This Mathematician's Oscar Prediction Model Is Almost Flawless
Since 2005, Iain Pardoe, Ph.D., has gotten over 75 percent of his Oscar predictions right — and he’s getting more accurate each year. The statistical consultant’s computer model analyzes swaths of data relating to all Oscar winners since 1928, allowing him to determine which factors are the most important in making predictions. Just in time for awards season, he shared his tips for winning an Oscars pool with Inverse.
His statistical model, described in an article published in Statistics In Society, focuses only on predicting the winners for the four major Oscar categories — Best Picture, Best Director, and Best Actor and Actress — because he simply didn’t have the time to sift through nearly a century’s worth of data for all of these categories. Most of it turned out to be irrelevant, anyway; for these categories, he says, “there are only a few factors that would help.”
Best Picture
“The overall number of nominations that a movie gets turns out to be important for Best Picture and Best Director but doesn’t have an impact on acting,” he says. This is corroborated by data from recent years: In 2015, for example, Birdman, directed by Alejandro G. Iñárritu, took home both Best Picture and Best Director awards. (2016’s Best Picture winner, Spotlight, he says, was a “surprise,” although its director Tom McCarthy was also nominated for Best Director.)
Best Director
Similarly, Best Director winners are best predicted by looking at whether the film associated with the director has been nominated for Best Picture. “I think it’s only happened a few times that a movie has won and the director wasn’t nominated,” he says.
He points out that the Best Director category has “become more interesting” in the last couple of years because it involves fewer nominations than Best Picture (it involves only five nominees, while Best Picture has varied between 5 and 10 since 2011).
Best Actor and Actress
For both of these categories, the number of times the actor or actress has won before makes a big difference. “It’s actually very difficult for an actor or actress to win more than once,” he says.
But it’s when considering the number of nominations an actor or actor has had that the trends become unusual. The number of times a person has been nominated before is “important” for actors, he says — he points to Denzel Washington’s win over crowd favorite Russell Crowe in 2011, saying “it was due, I think” — but when it comes to actresses, it doesn’t make a difference.
General Tips
“For all four categories, the Guild Awards matter,” he says, referring to the prizes handed out by SAG-AFTRA each year before the Oscars. “I’m always surprised that people don’t make more of the Guild Awards.”
In addition, his statistical model has also shown that, of all of the other critics’ awards handed out annually, the one that is most predictive is the Golden Globes.
In 2008, 2009, 2013, and 2014, Pardoe’s model got all of its predictions correct.
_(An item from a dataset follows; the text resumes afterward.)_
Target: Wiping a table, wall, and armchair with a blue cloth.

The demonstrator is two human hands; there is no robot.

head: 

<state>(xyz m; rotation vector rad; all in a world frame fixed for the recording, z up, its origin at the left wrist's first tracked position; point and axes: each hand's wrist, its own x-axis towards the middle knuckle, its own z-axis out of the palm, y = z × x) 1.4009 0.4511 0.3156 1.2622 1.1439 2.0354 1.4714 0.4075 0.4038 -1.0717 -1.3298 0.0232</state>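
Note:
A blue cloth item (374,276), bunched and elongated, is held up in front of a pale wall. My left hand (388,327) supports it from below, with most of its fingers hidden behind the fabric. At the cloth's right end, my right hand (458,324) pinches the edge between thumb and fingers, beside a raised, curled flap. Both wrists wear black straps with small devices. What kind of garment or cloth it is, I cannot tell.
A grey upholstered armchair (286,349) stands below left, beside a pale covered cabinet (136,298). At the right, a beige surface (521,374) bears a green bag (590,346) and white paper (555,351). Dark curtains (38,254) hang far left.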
Getting two out of four right, in 2011, was “the worst I’ve done in the past 11 years,” he says. Each year, he updates his model with the relevant data and runs the analysis again; there is so much number-crunching involved that it usually has to run overnight.
For statisticians, however, it’s the anomalies that are the most curious. “You can look all the way back to 1938, and look at where the surprises were,” he says. Nominees that have a high predicted probability of winning that lose to unexpected picks — he recalls Million Dollar Baby’s win over The Aviator in 2004 — are, to him, “more interesting.”
Despite his previous Oscar success — Pardoe admits to having won a set of Best Picture-nominated DVDs from an online pool — he won’t take responsibility for anyone’s wins or losses if they use his model’s predictions. “It tends to do pretty well, but not flawlessly,” he says. He’s still waiting on the Guild Award winners to be announced on January 29 before running his model for this year’s picks, but he’ll be posting them on his website as soon as they’re predicted.